Campaigning for the ranks

April 11, 2013

Cesar Montufar talks about his campaign for head of the Long Beach teachers union.

I JUST ran unsuccessfully ran for president of the Teachers Association of Long Beach (TALB). The vote tally was 288 for me and 569 for the incumbent President Virginia Torres. As an open socialist, I pulled 34 percent of the vote for president of the union, running on the idea of getting all our members involved in activism.

My decision to enter the race came late--barely a month before the elections. I chose to run when the progressive candidate I was going to support backed out. This left me with very little time to prepare a campaign beyond simply getting a flyer together, distributing it and engaging in about a dozen conversations with teachers, individually or in small groups. I had the help of about a dozen people with distribution, and maybe a dozen more (beyond my own school site) with word of mouth.

But the lack of time was only one factor in the election result. The more important issue is that the union has unwittingly stewed itself in apathy. Voter turnout was only 25 percent.
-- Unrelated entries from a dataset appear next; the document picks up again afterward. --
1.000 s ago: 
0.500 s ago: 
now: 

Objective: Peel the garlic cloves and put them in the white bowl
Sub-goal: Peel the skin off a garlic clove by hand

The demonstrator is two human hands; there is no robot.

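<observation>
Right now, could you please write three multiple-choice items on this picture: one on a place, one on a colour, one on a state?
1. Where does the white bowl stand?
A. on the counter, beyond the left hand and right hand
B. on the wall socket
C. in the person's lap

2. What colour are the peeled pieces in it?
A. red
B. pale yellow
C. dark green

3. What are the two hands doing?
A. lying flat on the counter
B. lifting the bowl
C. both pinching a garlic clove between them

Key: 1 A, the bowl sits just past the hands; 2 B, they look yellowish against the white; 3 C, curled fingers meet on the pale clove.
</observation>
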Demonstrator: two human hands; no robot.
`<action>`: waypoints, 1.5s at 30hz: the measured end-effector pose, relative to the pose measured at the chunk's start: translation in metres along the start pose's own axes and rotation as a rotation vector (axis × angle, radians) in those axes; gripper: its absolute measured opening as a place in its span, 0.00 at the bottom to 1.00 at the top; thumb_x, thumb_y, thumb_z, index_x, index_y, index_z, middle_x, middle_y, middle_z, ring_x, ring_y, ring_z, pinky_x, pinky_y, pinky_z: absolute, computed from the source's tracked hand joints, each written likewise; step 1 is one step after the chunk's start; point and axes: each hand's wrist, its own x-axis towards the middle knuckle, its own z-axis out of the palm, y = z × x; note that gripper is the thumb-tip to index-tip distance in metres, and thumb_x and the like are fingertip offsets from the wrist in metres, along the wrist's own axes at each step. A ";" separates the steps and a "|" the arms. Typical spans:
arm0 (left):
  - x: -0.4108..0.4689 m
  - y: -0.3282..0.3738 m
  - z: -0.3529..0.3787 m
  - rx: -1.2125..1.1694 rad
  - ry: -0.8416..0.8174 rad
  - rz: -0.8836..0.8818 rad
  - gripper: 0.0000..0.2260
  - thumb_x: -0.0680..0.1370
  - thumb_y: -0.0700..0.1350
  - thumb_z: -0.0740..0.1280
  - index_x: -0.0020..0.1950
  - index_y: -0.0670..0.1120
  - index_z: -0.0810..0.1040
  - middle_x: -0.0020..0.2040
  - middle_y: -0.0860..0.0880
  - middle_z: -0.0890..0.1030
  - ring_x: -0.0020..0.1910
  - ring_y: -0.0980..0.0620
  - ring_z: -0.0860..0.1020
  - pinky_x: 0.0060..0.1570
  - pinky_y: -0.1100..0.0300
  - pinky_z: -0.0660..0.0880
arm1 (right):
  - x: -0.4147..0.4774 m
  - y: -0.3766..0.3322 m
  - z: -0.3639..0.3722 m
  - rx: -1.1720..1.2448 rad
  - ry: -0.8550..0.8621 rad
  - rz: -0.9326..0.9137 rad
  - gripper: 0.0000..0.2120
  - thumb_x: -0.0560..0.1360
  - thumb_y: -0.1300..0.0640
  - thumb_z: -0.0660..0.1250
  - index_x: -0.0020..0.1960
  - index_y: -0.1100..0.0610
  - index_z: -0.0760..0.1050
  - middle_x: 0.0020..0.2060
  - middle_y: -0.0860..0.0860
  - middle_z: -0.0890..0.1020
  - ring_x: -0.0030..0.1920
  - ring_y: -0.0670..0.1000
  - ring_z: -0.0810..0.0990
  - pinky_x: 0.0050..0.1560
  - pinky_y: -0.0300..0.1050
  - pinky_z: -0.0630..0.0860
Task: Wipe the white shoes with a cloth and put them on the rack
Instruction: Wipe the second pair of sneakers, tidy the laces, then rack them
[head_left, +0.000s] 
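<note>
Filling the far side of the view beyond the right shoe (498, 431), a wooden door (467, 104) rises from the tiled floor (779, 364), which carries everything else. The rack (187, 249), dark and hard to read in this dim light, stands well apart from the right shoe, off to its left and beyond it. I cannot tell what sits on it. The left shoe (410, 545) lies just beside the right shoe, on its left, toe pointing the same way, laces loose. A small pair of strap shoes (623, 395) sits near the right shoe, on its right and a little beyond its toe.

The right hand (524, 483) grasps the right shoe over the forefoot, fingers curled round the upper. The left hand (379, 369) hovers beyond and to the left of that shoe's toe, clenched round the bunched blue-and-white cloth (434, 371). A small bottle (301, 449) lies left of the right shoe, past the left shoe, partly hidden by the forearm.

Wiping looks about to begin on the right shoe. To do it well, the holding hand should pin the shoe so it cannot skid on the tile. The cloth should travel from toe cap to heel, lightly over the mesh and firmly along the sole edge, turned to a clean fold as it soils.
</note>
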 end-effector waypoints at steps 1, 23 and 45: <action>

Long Beach teachers rally during contract negotiations with the school district
Long Beach teachers rally during contract negotiations with the school district

As we go into a brutal fight for the future of schools and the nature of our profession, fully three-quarters of our teachers didn't vote. I'm sure some chunk of that is just people not seeing the election as making a difference in that fight. Part of this was my failure to galvanize people. But I honestly think the much bigger portion of nonvoters are people who just don't see the union as something that can defend the profession.

We've watched our peers be let go in massive numbers, and the union has been powerless to do anything but police the order in which folks were fired. People are battening down the hatches and trying to weather the storm inside their classrooms.

I still think that the decision to run was a good one. Winning would have been a breakthrough, but the point was organizing--using the election to get a message out about a different way to run a union. Nearly 300 teachers voted against an incumbent who had not screwed up in any visible, obvious way to vote for a plan focused on rank-and-file organizing. Nearly 300 people have expressed a desire to fight back, and gained a sense that they are not alone.

These are seeds, and in the next few years, we can count on Obama fertilizing their anger--and the grassroots organizing can get moving.